Atlanta Compromise: Belief that the best way for African Americans to advance their position in society was to learn useful skills rather than agitate for equality and justice. It was promoted by Booker T. Washington in the late 1800s and early 1900s. The name derives from a speech.
Talented Tenth: W. E. B. Du Bois’s idea that 10% of African Americans had the skills, education, and motivation to be the leaders of the community.
Redlining: Unofficial segregation in northern cities that occurred after the Great Migration in which realtors and banks refused to sell homes in certain neighborhoods to African American buyers.
New Negro: Idea that African Americans should assert themselves as members of American society, with literature, art, music and civil rights equal to all other people. It was popularized in the 1920s as part of the Harlem Renaissance and Niagara Movement. It was championed by W. E. B. Du Bois and contradicted Booker T. Washington’s Albany Compromise.
DOCUMENTS
Declaration of Principles: Statement published at the meeting of African American leaders in Niagara in 1905 calling for political, economic and social equality.
The Crisis: Journal published by W. E. B. Du Bois to promote the causes of African Americans.
LOCATIONS
Tuskegee Institute: Famous collage for African Americans led by Booker T. Washington.
Harlem: Neighborhood in Manhattan in New York City that became the home of African American politics and culture in the 1920s.
EVENTS
Niagara Movement: Movement in the African American community led by W. E. B. Du Bois to advocate for equality and racial justice. The NAACP was founded as part of this movement.

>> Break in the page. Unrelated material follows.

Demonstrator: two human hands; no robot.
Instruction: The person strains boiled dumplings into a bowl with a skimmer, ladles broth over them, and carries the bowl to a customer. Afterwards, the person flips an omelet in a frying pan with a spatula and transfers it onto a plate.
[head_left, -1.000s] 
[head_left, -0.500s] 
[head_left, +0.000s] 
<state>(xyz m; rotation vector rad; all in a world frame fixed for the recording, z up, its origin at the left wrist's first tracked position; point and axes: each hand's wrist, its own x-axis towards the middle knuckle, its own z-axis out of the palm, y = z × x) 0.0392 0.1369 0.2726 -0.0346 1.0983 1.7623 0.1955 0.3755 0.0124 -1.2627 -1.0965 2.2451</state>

Great Migration: Movement of nearly two million African Americans out of the South to cities of the North in the 19-teens, largely to escape segregation and take advantage of job opportunities during World War I.
Back to Africa Movement: Movement championed by Marcus Garvey in the 1920s that argued for African Americans to assert ethnic pride and move to Africa.
COURT CASES
Plessy v. Ferguson: 1896 Supreme Court case in which the court declared that racially segregated schools and other public facilities were constitutional establishing the “separate but equal” doctrine. It was overturned in the Brown v. Board of Education case in 1954.